_Required action_
The printed result should hold only the lines from the opening of the data through the line bearing "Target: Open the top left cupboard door", exactly as given and without pictures.
= Beginning of Section =
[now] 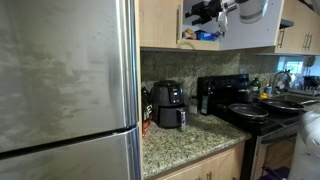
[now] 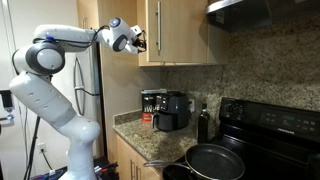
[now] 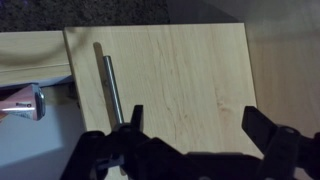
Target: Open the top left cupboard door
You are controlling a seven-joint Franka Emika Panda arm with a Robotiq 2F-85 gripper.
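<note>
The top left cupboard door [image 3: 175, 70] is flat honey-coloured wood and fills the wrist view. Its slim metal bar handle [image 3: 112, 85] runs along the edge nearest a gap where the cupboard's inside and a pink item [image 3: 25, 102] show, so the door stands ajar. My gripper [image 3: 195, 125] is open and empty, its fingers spread in front of the door face, just beside the handle and not touching it. In an exterior view the gripper [image 2: 136, 40] is up at the door [image 2: 150, 48]. In an exterior view it [image 1: 224, 10] is at the open cupboard gap.
A steel fridge [image 1: 65, 80] fills the near side. Below the cupboards a granite counter [image 1: 190, 135] holds a black air fryer [image 1: 168, 105] and a dark bottle [image 1: 204, 100]. A black stove with pans [image 1: 250, 112] stands beside it, under a range hood [image 2: 265, 10].
</note>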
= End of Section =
_Exercise response_
[now] 
[now] 
[now] 
Target: Open the top left cupboard door

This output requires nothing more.